If you are lucky enough to find yourself in London this summer, there’s still plenty of time to catch “The Alternative Guide to the Universe” exhibit at the Southbank Centre’s Hayward Gallery. The exhibit, which was curated by Ralph Rugoff, runs through August 26 and features several key paintings by visionary artist Paul Laffoley, including the piece generally considered to be his signature work, Thanaton III.
Laffoley’s unusual artforms can be categorized in several different ways: His architectural works which are comparable to schematics or blueprints; his inventions of seemingly far out sci-fi devices (keep in mind that everything Jules Verne dreamed up eventually came to pass); his plans for a working time machine and a house that can be grown from a single seed. The subset of his work that seems to baffle critics the most are the Boston-based artist’s mysterious and awe-inspiring “operating systems.”

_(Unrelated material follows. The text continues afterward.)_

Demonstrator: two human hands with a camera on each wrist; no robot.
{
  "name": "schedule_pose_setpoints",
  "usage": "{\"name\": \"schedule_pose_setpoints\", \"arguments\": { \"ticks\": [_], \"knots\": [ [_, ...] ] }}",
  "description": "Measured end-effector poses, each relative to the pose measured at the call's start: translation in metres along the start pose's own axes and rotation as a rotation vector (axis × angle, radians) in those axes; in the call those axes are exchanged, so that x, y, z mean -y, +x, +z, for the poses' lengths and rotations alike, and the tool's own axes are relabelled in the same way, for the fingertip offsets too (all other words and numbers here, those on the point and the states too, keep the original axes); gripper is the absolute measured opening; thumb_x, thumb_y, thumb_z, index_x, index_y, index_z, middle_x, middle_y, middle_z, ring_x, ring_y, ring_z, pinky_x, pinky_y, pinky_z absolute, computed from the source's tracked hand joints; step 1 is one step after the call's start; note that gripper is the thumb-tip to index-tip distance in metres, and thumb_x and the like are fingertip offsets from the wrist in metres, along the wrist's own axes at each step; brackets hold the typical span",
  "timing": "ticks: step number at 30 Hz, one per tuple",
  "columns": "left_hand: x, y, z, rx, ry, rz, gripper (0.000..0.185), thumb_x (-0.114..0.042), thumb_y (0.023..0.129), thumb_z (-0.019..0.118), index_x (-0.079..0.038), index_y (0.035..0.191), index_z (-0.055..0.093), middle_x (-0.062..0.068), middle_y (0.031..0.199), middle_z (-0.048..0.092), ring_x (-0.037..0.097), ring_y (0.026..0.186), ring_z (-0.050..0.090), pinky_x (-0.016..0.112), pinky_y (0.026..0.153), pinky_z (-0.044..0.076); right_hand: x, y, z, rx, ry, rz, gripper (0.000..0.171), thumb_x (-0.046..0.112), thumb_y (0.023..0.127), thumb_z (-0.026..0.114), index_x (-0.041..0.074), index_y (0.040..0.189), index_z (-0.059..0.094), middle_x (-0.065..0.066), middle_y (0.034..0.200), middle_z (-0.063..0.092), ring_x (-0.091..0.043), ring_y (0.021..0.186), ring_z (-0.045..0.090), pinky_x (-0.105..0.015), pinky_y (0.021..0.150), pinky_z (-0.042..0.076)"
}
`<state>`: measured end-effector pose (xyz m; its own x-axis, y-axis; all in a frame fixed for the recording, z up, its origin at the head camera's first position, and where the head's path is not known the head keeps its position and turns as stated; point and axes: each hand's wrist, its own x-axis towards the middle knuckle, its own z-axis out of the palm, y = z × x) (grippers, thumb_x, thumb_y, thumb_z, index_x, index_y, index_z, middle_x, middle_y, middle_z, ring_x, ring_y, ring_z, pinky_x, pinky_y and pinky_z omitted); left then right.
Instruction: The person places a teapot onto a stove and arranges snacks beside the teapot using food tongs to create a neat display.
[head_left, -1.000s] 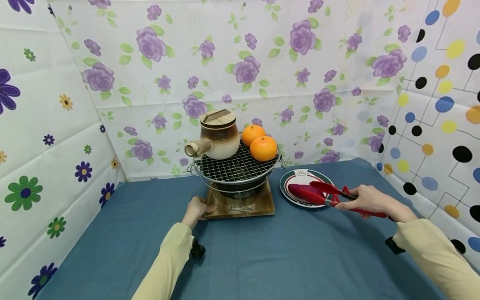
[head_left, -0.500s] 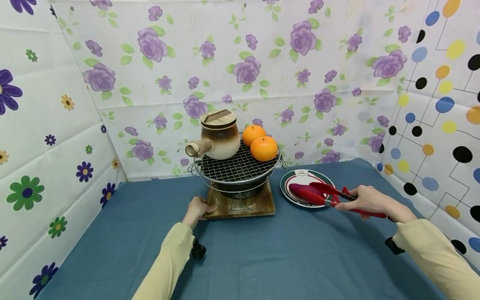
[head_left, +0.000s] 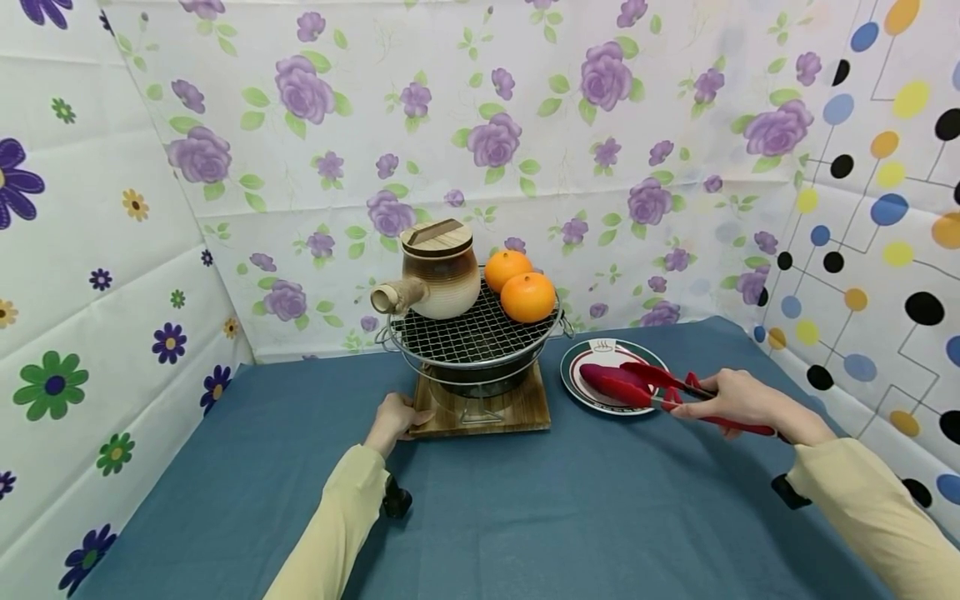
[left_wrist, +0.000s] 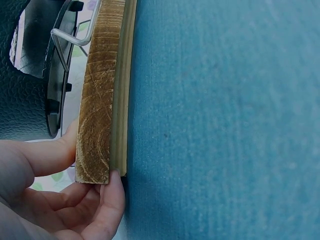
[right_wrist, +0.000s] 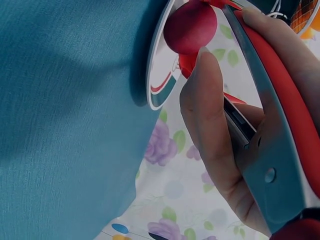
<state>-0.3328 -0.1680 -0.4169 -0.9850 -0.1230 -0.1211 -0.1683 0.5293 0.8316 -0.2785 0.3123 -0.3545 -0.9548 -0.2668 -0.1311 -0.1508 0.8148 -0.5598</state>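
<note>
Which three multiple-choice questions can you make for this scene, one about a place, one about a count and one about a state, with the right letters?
1. Where does the clay pot stand?
A. on the grill mesh
B. on the plate
C. on the blue cloth

2. How many oranges are on the grill?
A. one
B. two
C. four

3. What does the right hand do?
A. lies flat on the cloth
B. grips the red tongs
C. lifts the pot lid

Key:
1 A, the clay pot sits on the grill mesh.
2 B, two oranges lie beside it.
3 B, the right hand holds the red tongs over the plate.
</note>
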Motion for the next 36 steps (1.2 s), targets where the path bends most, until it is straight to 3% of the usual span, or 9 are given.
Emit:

Laffoley’s operating systems are paintings (and some other types of work on occasion) that are meant to be interacted with in the “theater of the mind,” as the artist puts it. Some are like meditation or yoga devices, something you would stare it or “breathe in.” One operating system instructs the viewer of the painting to touch it on handpads (as above) and pitch their consciousness into a kite allowing for astral travel.
With 1989’s Thanton III however, there is something going on that’s a little bit different, because it’s a painting that’s actually alive in a certain way, but’ll let Paul Laffoley explain it himself in the video.
This interview comes from my UK TV series, Disinformation and was conducted in 2000. Most of the time when this painting is hung in a museum, they have this video playing right beside it.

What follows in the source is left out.